R1chrdson / vesuvius_challenge

The Vesuvius Challenge - Ink Detection kaggle competition from the "UCU dropouts" team
0 stars 0 forks source link

The Vesuvius Challenge

This repository contains codebase for the competition as well as setup for experiments version control for "UCU dropouts" team

Setup

Local setup

Prerequisites

Environment setup

First of all, you will need to initialize your own .env file, create python virtual environment and install necessary packages:

python3 -m venv venv
source venv/bin/activate
pip install -e . --no-deps
pip install -r requirements.txt

To train locally, on your own host machine, it's required to download kaggle competition dataset first. It's suggested to store it in the dataset folder. To use kaggle cli, you have to setup your credentials according to this instruction. To download dataset use the following command:

kaggle competitions download -c vesuvius-challenge-ink-detection --force --path dataset
unzip dataset/vesuvius-challenge-ink-detection.zip -d dataset

Note: Takes 15 mins to download with speed 25 MB/s (UCU WIFI) and 27 mins to extract archives on HDD.
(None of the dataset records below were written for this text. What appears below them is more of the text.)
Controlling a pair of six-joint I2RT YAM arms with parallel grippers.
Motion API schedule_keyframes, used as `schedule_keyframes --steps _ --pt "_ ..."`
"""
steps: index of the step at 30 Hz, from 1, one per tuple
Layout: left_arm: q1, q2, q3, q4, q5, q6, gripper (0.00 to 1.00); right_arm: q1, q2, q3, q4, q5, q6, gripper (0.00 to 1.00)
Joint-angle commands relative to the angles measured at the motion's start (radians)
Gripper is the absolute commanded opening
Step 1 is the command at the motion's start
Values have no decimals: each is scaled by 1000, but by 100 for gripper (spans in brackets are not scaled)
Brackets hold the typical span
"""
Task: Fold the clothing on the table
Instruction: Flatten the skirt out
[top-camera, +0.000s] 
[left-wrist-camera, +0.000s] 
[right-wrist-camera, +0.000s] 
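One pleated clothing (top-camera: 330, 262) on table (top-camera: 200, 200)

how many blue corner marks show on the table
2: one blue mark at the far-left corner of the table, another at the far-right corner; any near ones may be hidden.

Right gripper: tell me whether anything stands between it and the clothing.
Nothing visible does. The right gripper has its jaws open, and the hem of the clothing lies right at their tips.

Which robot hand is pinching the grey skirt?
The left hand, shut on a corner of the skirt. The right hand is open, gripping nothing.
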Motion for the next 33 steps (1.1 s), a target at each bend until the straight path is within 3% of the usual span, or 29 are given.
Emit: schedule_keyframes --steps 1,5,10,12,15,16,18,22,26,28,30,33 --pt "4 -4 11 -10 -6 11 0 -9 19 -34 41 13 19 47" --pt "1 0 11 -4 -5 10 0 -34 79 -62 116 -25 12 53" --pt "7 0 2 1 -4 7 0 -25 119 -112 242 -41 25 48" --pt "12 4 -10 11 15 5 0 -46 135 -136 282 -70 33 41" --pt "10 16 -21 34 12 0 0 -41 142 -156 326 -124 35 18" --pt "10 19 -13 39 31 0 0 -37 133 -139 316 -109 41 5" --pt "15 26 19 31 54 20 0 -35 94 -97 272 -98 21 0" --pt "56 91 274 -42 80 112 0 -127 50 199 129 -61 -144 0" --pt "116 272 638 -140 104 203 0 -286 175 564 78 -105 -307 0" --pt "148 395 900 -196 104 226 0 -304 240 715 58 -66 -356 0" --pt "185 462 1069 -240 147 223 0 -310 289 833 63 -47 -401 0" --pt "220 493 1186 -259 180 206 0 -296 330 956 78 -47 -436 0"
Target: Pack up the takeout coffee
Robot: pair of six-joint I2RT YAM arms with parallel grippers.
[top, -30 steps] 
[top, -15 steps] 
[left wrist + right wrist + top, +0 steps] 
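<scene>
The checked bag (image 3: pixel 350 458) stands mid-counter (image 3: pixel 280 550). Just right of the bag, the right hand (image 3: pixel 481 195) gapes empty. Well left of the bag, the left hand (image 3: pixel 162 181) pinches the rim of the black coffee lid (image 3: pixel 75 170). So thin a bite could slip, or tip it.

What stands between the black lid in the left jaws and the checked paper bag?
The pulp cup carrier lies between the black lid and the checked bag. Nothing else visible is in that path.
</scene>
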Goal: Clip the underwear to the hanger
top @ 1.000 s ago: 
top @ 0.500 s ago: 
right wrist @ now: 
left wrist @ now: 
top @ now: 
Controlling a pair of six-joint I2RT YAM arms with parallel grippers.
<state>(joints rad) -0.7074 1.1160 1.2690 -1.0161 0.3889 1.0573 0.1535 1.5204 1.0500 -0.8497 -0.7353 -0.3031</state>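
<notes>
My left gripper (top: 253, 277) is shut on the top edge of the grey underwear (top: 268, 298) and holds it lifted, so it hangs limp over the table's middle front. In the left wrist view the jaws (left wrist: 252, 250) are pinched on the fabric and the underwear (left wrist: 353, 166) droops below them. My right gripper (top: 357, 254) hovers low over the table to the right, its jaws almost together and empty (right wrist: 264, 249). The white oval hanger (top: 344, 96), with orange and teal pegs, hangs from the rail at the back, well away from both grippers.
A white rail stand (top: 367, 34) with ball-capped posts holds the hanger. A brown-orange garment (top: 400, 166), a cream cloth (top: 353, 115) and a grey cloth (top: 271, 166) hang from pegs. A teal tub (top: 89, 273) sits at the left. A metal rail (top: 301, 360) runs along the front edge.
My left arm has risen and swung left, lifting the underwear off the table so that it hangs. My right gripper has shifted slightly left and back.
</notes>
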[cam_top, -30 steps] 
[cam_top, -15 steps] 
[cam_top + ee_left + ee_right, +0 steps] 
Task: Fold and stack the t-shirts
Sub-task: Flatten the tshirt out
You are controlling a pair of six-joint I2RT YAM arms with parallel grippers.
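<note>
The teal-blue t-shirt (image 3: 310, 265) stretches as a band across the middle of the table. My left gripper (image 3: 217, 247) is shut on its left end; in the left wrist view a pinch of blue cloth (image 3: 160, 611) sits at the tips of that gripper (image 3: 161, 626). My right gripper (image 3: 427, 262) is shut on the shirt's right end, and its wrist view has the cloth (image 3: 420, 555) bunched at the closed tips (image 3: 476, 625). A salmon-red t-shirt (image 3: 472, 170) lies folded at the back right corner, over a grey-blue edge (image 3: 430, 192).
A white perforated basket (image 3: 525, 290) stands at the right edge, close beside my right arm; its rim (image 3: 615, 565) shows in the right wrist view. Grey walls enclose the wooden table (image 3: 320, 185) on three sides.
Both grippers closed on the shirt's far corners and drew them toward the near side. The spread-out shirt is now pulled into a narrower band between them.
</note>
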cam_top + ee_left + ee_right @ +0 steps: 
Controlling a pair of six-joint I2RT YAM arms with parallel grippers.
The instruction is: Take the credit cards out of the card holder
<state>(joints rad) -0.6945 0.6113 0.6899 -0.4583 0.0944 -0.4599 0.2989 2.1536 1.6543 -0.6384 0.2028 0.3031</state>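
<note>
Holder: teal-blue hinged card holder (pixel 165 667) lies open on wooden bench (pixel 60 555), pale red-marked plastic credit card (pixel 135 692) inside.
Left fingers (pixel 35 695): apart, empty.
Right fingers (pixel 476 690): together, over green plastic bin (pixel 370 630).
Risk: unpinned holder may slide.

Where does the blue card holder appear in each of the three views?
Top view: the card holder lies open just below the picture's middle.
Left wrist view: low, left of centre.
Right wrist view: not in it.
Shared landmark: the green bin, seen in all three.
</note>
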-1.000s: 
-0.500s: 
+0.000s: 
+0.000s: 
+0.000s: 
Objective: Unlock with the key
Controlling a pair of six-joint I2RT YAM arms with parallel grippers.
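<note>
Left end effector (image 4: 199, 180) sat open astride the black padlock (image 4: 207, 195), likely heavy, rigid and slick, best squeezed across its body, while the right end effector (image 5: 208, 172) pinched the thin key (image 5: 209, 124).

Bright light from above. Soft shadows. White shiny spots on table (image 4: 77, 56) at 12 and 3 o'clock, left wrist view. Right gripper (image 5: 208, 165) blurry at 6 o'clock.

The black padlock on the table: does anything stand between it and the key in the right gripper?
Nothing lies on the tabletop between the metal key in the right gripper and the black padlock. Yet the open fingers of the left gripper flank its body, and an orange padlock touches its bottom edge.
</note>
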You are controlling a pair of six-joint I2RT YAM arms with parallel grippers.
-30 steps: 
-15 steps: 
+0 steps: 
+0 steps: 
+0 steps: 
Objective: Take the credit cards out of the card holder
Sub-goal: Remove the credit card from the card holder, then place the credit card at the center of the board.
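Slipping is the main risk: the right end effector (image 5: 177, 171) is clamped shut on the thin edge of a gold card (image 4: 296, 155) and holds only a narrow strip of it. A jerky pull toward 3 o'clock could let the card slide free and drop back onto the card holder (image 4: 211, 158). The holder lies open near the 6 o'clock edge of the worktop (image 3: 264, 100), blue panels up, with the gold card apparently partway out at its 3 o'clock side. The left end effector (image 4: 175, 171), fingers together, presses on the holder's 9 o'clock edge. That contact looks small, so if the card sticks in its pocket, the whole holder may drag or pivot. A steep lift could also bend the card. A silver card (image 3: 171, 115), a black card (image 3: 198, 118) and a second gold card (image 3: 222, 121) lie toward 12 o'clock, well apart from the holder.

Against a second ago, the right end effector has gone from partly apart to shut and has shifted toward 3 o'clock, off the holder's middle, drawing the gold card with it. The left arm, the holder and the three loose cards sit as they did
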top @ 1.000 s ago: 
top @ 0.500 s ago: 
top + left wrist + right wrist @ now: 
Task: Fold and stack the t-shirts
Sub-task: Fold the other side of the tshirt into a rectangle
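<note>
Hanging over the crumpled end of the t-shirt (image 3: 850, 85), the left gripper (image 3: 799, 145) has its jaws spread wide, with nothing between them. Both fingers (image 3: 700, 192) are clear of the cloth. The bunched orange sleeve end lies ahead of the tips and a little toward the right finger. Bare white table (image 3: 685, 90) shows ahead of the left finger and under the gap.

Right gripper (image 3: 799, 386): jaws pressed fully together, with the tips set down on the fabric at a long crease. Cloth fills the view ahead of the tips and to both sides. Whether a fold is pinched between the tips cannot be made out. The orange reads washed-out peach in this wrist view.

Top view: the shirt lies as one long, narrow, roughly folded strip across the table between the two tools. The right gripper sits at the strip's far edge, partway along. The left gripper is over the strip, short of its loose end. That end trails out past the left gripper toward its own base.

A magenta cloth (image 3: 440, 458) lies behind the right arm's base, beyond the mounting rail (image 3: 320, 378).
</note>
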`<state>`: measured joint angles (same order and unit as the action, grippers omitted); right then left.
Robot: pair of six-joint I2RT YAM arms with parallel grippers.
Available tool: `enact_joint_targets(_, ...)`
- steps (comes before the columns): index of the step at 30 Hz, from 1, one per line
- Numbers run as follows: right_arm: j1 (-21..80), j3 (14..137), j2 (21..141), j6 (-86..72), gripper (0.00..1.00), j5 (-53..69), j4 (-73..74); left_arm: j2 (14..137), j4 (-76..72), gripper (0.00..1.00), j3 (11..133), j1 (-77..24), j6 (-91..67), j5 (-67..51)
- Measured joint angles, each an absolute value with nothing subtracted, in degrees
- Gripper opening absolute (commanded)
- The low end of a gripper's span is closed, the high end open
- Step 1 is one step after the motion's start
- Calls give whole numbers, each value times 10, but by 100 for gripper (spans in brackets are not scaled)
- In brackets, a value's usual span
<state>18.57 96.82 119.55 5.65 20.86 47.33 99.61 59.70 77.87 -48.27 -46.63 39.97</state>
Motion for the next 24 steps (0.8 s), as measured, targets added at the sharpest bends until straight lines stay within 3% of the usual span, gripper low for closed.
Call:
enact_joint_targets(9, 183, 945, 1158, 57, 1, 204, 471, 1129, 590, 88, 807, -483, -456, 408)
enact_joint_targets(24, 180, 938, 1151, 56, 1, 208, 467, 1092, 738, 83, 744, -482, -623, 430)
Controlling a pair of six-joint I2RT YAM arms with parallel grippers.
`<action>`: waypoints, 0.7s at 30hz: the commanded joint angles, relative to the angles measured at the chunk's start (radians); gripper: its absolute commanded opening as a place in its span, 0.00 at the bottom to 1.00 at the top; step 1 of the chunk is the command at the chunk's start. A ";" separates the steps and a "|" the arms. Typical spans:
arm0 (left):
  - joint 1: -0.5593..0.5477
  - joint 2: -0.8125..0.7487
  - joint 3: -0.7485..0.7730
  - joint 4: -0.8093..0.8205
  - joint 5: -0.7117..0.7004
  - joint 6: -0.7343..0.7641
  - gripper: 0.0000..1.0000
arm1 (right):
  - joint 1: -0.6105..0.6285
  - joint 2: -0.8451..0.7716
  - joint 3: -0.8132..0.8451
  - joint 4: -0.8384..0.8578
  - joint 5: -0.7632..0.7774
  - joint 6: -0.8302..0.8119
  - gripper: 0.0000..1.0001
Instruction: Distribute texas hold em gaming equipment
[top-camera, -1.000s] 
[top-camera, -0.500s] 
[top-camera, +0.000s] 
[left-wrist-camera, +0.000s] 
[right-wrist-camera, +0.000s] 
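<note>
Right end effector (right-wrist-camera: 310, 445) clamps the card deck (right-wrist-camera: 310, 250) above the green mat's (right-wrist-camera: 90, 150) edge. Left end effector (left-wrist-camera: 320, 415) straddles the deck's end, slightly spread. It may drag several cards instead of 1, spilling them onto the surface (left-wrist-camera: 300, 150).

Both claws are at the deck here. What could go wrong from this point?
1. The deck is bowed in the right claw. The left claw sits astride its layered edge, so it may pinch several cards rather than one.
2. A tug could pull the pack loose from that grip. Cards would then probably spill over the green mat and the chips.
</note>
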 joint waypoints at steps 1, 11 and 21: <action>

It's important to manage your env variables. The easiest way to set up all variables needed, is to create .env file:

cp .env-example .env

Note: The WANDB_API entry with API key from your wandb account is not present in .env-exmaple but is important for experiment tracking!

Colab setup

Work in progress The idea is to have a notebook with possibility to specify params and clone this repo and execute trainings with possibly some local changes. The credentials Good hint is to download the dataset to Google Drive to decrease time needed to initialize the dataset. The credentials might be stored as Google Drive file.

Kaggle setup

The kaggle notebook is available by the link and in (notebooks/kaggle_training_notebook.ipynb). Simply follow the instructions from the notebook to start training.

Training

To start training, make sure to add WANDB_API with API key from your wandb account to your environment variables through export or .env file

Before training ensure your have correctly configured your environment variables with EXPERIMENT_NAME, MODEL, FOLD_IDX to ease experiment tracking.

You can add custom model into source.models package and add it into source.models.__init__.MODELS dict to ease usage along with MODEL env variable.

At the moment the training is as simple as:

python source/train.py

Submission

Work in progress

The main idea behind it is to have Jupyter notebook .ipynb synchronized with this repo and kaggle, shared across team, so everyone could update models and run evaluation on kaggle hidden dataset.

Experiments control

All the experiments should be tracked in some system, the proposed one is Weights&Biases. According to this system, all the artifacts might be stored directly on their cloud servers.